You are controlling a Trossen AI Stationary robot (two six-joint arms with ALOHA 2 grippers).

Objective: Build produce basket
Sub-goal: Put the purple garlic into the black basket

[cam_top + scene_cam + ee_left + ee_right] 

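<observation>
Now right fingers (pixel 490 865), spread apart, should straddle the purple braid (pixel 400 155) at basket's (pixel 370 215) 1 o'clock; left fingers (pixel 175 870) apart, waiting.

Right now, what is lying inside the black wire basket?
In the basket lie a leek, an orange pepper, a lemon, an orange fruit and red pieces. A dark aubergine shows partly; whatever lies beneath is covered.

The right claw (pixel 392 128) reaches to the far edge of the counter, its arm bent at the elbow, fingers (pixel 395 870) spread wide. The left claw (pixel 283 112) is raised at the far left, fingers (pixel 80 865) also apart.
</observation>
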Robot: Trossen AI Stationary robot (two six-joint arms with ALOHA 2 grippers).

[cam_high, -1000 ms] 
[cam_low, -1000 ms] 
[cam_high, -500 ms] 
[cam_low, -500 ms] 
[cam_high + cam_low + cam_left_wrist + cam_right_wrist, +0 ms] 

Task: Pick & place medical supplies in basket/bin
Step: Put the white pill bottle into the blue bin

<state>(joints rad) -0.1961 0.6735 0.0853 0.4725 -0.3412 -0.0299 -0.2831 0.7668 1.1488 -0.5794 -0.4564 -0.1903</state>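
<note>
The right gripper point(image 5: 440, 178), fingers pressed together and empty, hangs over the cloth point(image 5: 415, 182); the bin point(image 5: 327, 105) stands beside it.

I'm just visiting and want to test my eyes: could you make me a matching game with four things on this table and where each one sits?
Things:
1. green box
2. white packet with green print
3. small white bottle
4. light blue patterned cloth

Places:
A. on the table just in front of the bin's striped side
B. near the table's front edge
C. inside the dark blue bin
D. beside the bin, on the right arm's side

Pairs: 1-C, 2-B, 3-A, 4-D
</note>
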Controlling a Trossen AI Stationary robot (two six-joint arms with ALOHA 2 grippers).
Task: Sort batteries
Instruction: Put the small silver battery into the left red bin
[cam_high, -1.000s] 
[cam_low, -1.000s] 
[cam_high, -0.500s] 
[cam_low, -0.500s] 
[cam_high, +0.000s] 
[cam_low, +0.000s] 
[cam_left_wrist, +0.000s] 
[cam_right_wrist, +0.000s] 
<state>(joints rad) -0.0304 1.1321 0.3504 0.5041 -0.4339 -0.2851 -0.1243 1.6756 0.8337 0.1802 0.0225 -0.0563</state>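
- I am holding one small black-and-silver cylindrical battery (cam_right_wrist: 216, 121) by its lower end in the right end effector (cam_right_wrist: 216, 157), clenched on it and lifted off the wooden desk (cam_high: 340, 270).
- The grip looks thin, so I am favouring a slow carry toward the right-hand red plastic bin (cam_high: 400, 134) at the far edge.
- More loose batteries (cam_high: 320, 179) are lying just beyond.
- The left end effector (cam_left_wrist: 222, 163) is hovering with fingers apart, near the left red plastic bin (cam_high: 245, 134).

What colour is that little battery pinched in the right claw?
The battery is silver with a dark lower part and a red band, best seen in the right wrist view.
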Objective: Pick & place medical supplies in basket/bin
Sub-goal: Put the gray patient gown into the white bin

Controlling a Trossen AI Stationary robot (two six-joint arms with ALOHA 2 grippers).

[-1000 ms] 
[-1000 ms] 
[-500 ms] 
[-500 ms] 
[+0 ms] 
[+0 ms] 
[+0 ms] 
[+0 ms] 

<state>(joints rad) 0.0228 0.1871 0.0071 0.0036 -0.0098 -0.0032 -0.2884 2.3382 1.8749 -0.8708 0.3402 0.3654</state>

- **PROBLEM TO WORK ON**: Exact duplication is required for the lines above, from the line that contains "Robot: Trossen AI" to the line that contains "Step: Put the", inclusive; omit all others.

- **SOLUTION BELOW**:
Robot: Trossen AI Stationary robot (two six-joint arms with ALOHA 2 grippers).

[cam_high, -1000 ms] 
[cam_low, -1000 ms] 
[cam_high, -500 ms] 
[cam_low, -500 ms] 
[cam_high + cam_low + cam_left_wrist + cam_right_wrist, +0 ms] 

Task: Pick & place medical supplies in basket/bin
Step: Put the white pill bottle into the blue bin

This exercise has been worked through to completion.